I am writing a Ruby script that deploys a server on port 8000 in the background, and then in the foreground I issue queries to the server. After I've issued my queries I kill the server, however when I kill the server, it seems to be switching ports.
I am doing it the following way in the ruby script:
To see PID that is running on port 8000:
lsof -i:8000 -t
Result:
RUNNING ON PORT 8000: COMMAND PID USER FD TYPE DEVICE SIZE/OFF NODE NAME
java 26364 user1 84u IPv6 199069 0t0 TCP *:8000 (LISTEN)
To kill the server I issue the command:
kill 26364
I then see if anything is running on port 8000:
# check if killed
lsof -i:8000 -t
Result:
RUNNING ON PORT 8000: COMMAND PID USER FD TYPE DEVICE SIZE/OFF NODE NAME
ruby 25560 user1 58u IPv4 199123 0t0 TCP localhost:45789->localhost:8000 (ESTABLISHED)
java 26364 user1 84u IPv6 199069 0t0 TCP *:8000 (LISTEN)

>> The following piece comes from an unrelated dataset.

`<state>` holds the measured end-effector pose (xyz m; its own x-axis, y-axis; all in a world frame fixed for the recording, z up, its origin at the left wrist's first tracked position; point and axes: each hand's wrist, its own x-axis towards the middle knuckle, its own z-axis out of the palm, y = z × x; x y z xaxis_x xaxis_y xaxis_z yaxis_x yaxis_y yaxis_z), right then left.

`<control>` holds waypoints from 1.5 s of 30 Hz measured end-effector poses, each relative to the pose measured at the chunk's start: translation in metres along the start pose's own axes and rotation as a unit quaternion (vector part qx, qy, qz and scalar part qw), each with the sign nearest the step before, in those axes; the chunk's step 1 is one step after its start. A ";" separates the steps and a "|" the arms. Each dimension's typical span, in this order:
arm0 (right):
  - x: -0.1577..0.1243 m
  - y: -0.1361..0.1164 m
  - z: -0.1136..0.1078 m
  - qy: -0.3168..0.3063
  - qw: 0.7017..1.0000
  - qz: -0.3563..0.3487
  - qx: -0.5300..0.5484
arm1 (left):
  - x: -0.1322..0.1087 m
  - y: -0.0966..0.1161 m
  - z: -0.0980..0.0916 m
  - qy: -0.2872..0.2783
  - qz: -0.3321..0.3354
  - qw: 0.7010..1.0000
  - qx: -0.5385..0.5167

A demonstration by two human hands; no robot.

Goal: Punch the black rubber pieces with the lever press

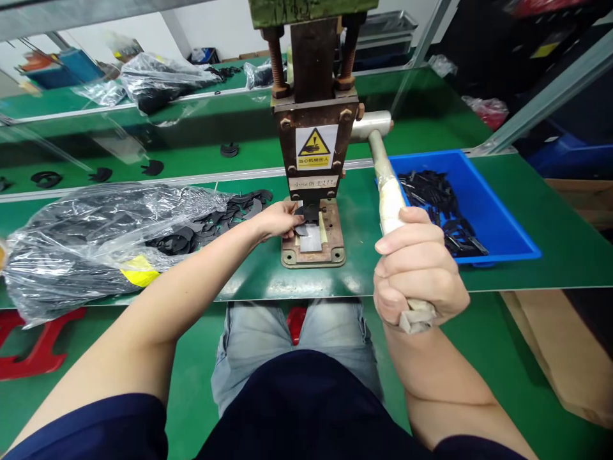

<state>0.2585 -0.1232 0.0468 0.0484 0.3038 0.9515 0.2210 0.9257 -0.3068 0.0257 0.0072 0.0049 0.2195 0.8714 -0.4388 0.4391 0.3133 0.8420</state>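
A hand press [311,115] with a warning label stands on the green bench. My right hand [419,268] is wrapped round its lever handle [390,191], which is bound in pale tape. At the foot of the press, my left hand [282,220] pinches a curved black plastic part [301,229]. That part sits at the near side of the tool, over a light plate on the press base [313,257]. The fingertips are close below the ram, and the far end of the part is hidden by the tool.
Left of the press, a clear plastic bag [96,223] spills many black parts [211,220]. A blue bin [502,220] with small black pieces stands to the right. Several loose parts [152,167] lie behind on the bench, and a bagged heap [163,76] lies beyond.
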 end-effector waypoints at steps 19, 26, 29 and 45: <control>-0.001 0.012 0.006 0.042 0.999 -0.025 -0.010 | -0.032 -0.070 -0.130 0.216 0.123 0.952 0.180; 0.002 0.009 0.003 0.028 0.999 -0.015 -0.022 | 0.000 -0.062 -0.106 0.114 0.222 0.809 0.532; 0.003 0.008 0.002 0.025 0.999 -0.018 -0.023 | 0.017 -0.048 -0.095 0.070 0.208 0.785 0.579; 0.004 0.007 0.005 0.018 0.999 -0.031 -0.018 | 0.008 -0.060 -0.105 0.245 0.229 0.925 0.178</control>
<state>0.2554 -0.1141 0.0479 0.0694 0.2374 0.9689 0.2602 0.9333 -0.2473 -0.0906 0.0354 -0.0164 0.0704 0.9757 0.2073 0.6766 -0.1994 0.7088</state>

java 26364 user1 85u IPv6 199124 0t0 TCP localhost:8000->localhost:45789 (ESTABLISHED)
I only want to kill the process that is listening on port 8000, and keep my ruby script running.
Can someone please tell me what is going on? Why is it switching ports? How can I only kill my server port?
It doesn't look to me like it's switching ports; it's still listening on port 8000. It looks to me like two things are happening:
A ruby process (PID 25560) is making a connection to localhost:8000 (from port 45789, which was probably dynamically allocated). That is, ruby is making a normal connection to the server on port 8000.
Note that the java process owns the port 8000 end of the localhost:8000<->localhost:45789 TCP session, and the ruby process owns the port 45789 end.
Whether the ruby process's connection is somehow a result of the kill signal, or just something it happened to do at about the same time, I couldn't tell you.